- **Problem to work on**: Copy exactly the stretch of data below from the line with "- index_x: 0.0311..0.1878" through the line with "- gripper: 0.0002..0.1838", including both of those lines.

- **Extracted entries**:
****************

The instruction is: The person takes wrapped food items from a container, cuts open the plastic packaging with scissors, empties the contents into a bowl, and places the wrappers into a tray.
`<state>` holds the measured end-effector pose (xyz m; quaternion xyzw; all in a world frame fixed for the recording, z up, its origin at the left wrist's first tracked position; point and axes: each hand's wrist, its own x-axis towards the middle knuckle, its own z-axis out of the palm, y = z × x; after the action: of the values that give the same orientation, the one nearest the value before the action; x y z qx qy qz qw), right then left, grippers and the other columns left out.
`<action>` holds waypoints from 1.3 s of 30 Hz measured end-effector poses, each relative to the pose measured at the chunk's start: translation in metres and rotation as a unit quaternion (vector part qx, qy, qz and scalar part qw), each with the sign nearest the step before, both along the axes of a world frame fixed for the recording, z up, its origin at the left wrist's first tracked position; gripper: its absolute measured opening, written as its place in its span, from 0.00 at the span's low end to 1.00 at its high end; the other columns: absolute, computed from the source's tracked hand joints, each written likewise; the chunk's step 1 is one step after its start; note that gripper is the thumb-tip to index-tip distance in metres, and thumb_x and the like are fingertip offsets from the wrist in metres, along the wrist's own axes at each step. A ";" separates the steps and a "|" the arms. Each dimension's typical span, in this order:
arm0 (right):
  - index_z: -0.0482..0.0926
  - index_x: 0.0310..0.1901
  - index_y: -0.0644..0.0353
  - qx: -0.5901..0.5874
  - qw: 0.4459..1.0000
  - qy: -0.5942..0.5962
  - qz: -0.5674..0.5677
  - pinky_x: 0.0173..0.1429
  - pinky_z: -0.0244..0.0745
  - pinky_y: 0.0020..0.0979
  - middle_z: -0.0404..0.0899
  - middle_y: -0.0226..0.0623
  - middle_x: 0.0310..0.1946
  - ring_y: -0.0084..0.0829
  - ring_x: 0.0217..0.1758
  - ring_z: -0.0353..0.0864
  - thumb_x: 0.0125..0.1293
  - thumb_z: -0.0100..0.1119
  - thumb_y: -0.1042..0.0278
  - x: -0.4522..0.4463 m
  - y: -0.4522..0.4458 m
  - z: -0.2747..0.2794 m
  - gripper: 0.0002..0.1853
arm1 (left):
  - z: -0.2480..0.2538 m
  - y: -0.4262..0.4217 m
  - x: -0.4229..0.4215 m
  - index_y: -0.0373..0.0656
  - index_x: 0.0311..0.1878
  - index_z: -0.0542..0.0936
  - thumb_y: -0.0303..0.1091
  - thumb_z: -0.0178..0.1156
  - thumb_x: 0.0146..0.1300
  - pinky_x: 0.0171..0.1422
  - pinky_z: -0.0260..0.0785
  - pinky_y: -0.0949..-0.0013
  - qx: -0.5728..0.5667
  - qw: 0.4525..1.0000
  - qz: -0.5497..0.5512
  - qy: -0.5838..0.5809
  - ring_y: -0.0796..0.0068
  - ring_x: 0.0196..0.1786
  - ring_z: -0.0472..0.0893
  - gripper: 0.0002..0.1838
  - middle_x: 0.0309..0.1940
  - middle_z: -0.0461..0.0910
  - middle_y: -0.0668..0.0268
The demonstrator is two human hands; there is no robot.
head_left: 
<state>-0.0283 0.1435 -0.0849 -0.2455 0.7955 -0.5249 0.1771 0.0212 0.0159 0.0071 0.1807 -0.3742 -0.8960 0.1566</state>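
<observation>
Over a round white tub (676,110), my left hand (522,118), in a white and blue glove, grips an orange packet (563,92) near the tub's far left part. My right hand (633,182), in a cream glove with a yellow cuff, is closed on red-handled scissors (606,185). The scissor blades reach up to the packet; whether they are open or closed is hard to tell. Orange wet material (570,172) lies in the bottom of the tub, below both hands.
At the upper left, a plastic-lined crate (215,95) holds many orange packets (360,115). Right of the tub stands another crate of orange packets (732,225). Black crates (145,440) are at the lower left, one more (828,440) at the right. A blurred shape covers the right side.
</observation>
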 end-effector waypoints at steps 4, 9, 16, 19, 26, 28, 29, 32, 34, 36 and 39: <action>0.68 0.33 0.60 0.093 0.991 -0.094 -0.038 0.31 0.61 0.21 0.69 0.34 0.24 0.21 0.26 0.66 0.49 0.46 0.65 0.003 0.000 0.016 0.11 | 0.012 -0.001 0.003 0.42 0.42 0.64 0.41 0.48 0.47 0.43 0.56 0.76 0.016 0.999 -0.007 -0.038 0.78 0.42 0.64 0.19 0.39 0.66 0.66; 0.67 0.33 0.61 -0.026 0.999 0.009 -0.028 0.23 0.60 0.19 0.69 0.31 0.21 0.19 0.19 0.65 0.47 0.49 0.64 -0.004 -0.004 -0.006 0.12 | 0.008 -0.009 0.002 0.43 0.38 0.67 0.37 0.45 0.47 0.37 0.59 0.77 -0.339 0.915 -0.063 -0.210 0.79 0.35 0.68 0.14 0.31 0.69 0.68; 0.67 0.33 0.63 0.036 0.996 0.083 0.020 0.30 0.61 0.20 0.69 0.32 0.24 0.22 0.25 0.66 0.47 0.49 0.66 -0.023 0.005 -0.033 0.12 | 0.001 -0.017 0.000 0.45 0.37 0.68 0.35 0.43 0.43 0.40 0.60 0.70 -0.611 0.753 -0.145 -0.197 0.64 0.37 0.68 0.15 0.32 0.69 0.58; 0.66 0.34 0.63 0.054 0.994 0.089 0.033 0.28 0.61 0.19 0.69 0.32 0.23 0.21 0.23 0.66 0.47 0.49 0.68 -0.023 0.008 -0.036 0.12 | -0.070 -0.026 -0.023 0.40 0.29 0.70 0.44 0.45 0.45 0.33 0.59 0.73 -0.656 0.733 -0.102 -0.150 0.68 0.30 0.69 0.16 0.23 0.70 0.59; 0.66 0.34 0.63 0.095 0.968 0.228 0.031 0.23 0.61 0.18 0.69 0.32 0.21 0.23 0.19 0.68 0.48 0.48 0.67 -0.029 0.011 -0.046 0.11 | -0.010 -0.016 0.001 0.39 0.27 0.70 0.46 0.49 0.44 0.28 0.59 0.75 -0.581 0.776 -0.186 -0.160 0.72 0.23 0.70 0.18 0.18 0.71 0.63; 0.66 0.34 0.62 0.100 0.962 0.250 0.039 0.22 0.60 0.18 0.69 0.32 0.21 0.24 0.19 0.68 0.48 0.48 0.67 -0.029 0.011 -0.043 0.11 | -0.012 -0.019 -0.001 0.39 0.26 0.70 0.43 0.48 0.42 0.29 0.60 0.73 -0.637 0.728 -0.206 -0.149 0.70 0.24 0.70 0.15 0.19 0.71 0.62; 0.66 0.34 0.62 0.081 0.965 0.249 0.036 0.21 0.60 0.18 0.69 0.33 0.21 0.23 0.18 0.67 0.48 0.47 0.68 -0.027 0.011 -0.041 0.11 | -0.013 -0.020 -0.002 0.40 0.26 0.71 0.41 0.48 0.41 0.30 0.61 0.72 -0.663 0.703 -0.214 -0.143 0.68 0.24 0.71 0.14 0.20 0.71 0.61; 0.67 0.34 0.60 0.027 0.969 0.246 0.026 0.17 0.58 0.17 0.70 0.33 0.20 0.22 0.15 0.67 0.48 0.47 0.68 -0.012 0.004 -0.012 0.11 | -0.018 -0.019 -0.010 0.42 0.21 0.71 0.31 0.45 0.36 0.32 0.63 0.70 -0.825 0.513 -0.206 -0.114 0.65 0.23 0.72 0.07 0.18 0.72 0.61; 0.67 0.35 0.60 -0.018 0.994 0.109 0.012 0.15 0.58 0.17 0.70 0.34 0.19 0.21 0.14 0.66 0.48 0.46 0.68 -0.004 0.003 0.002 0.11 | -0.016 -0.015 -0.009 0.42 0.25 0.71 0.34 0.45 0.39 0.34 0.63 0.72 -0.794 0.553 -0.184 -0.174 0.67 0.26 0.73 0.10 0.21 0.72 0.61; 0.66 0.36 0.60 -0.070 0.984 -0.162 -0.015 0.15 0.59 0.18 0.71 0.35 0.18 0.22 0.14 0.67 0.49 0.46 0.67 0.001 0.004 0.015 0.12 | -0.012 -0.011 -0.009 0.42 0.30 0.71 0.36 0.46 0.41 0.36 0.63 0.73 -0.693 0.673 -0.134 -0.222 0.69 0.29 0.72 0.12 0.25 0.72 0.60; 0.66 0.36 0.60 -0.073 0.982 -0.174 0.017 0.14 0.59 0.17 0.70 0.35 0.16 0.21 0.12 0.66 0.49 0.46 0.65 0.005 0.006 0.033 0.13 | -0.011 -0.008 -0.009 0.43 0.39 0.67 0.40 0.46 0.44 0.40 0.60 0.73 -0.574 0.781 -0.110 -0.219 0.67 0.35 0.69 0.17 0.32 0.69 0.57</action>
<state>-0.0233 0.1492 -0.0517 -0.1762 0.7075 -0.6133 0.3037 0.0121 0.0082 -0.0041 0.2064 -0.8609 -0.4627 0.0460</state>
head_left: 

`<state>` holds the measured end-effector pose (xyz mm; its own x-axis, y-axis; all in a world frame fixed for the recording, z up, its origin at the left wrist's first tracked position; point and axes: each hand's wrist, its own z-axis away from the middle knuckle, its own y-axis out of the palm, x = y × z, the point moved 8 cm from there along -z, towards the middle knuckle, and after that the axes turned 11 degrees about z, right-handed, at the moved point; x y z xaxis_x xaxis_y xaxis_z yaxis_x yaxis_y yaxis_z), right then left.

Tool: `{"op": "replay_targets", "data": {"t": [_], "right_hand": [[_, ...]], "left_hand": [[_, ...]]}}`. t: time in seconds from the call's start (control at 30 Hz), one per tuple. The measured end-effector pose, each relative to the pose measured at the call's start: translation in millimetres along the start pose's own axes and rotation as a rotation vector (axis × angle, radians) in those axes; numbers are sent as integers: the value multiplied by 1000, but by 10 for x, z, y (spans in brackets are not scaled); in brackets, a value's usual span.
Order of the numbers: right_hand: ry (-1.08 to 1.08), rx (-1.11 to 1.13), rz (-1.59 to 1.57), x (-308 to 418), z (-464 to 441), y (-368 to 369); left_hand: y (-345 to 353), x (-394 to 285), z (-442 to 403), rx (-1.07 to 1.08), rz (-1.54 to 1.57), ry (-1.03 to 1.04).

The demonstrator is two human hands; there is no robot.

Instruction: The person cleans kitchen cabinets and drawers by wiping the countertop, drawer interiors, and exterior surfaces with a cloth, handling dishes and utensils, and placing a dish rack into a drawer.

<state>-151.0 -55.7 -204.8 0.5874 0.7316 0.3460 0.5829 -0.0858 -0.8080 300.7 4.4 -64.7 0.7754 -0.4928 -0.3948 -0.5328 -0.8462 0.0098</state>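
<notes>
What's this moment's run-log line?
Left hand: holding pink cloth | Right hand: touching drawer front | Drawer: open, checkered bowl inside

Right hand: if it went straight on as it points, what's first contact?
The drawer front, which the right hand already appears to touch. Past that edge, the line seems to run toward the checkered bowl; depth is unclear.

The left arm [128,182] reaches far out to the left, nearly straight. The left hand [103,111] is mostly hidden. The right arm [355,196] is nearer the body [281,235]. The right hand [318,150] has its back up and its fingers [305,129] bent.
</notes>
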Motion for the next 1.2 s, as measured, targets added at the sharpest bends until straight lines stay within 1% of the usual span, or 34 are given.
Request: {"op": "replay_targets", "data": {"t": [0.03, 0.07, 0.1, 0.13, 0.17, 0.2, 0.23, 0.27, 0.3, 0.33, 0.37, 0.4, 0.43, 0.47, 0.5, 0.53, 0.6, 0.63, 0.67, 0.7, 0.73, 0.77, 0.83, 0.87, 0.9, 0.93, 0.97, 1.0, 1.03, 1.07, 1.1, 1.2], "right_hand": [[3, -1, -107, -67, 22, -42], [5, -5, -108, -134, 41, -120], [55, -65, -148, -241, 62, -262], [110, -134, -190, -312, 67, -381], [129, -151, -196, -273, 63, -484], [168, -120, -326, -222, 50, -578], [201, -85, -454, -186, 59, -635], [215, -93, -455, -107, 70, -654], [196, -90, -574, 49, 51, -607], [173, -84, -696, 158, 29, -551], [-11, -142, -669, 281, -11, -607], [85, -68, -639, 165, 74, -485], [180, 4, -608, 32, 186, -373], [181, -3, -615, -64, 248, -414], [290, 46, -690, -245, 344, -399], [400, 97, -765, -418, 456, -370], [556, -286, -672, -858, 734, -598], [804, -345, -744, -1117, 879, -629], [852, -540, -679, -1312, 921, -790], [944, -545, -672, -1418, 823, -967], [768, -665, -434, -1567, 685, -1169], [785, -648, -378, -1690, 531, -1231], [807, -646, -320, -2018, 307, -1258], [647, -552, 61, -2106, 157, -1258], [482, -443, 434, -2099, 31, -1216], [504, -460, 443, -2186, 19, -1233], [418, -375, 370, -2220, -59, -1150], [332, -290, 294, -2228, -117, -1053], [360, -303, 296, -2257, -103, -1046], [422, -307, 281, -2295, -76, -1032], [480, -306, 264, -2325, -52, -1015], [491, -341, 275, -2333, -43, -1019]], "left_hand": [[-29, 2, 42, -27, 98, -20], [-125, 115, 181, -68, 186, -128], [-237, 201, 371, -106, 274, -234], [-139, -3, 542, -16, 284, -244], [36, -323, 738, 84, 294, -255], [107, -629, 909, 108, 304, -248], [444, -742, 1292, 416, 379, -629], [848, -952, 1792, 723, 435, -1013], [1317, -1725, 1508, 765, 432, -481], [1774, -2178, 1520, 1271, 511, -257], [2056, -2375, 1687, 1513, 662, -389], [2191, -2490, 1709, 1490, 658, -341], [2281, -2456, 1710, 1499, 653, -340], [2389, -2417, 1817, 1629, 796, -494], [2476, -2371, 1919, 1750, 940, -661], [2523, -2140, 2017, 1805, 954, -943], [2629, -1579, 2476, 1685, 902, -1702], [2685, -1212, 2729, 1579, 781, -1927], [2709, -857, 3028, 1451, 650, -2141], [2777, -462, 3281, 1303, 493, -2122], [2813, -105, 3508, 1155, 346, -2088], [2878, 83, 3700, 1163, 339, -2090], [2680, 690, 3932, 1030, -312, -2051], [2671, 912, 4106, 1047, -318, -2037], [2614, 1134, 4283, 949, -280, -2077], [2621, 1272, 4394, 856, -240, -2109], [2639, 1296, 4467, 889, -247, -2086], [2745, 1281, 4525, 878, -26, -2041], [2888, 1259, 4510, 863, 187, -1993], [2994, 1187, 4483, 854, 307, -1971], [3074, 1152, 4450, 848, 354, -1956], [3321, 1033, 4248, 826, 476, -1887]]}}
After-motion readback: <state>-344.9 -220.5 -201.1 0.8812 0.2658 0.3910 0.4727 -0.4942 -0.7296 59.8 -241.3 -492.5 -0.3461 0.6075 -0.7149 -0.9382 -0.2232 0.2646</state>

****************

- **Task response**:
  - index_x: 0.0311..0.1878
  - index_z: -0.0542..0.0936
  - thumb_y: -0.0303..0.1091
  - thumb_z: -0.0178..0.1156
  - thumb_x: 0.0146..0.1300
  - pinky_x: 0.0171..0.1422
  - pinky_z: -0.0260..0.0785
  - pinky_y: -0.0949..-0.0013
  - qx: -0.5728..0.5667
  - qw: 0.4525..1.0000
  - qz: -0.5497..0.5512
  - qy: -0.5838..0.5809
  - ring_y: -0.0796..0.0068
  - ring_x: 0.0196..0.1786
  - ring_z: -0.0472..0.0893
  - gripper: 0.0002..0.1838

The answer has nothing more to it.